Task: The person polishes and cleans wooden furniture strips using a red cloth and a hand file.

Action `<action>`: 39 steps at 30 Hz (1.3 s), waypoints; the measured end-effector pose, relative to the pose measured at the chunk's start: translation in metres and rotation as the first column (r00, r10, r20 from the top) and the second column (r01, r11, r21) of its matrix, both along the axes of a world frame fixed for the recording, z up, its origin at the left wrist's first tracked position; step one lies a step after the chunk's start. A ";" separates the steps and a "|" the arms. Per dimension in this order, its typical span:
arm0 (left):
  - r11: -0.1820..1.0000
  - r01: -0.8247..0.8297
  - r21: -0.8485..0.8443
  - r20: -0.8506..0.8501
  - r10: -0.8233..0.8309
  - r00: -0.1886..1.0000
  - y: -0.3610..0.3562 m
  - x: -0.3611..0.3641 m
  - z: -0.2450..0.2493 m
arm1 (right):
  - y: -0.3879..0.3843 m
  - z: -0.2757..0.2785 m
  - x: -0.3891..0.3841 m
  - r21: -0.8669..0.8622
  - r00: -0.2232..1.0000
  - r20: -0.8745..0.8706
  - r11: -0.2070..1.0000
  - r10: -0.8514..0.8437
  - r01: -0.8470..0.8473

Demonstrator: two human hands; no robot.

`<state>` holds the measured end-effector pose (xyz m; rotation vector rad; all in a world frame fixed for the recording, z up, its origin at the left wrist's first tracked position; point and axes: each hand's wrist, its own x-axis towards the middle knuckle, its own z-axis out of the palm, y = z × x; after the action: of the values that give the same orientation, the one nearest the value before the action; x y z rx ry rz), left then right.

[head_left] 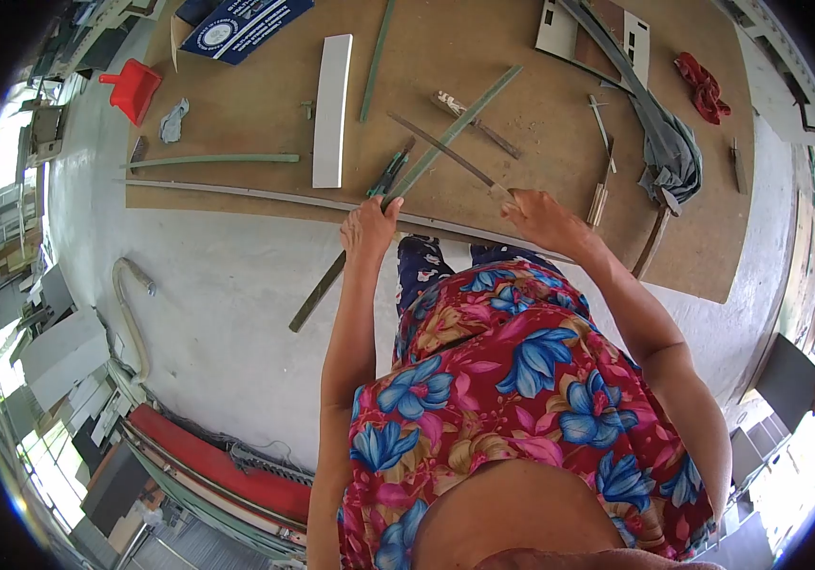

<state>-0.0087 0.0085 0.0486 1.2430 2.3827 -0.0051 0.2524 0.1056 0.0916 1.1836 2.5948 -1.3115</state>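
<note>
From where I stand, the person's left hand (367,231) has its fingers closed around a long green strip (471,114), which slants over the edge of the worktop (236,114). The right hand (542,220) curls its fingers around a thin file (469,169), hiding most of its handle. The file crosses the strip; whether they touch is unclear. Dark-green pliers (390,175) lie beside the left hand, partly covered. A blue box (250,27) is cut off at the top.

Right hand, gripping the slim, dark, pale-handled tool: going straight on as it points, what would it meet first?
The right hand would probably meet the long, flat, green strip, which the slim, dark tool overlaps in this view; depth is unclear.
</note>
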 end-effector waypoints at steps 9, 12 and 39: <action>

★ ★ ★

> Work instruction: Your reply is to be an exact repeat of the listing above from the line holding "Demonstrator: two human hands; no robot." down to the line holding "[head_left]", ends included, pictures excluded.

> Answer for the task:
Demonstrator: two human hands; no robot.

`<state>` holds the measured end-effector pose (xyz m; rotation vector rad; all in a world frame fixed for the recording, z up, its origin at the left wrist's first tracked position; point and axes: each hand's wrist, its own x-axis towards the middle knuckle, its own z-axis out of the palm, y = z × x; after the action: of the values that give the same orientation, the one nearest the value before the action; x y z rx ry rz), left then right.

[head_left] 

This output has been written out in full.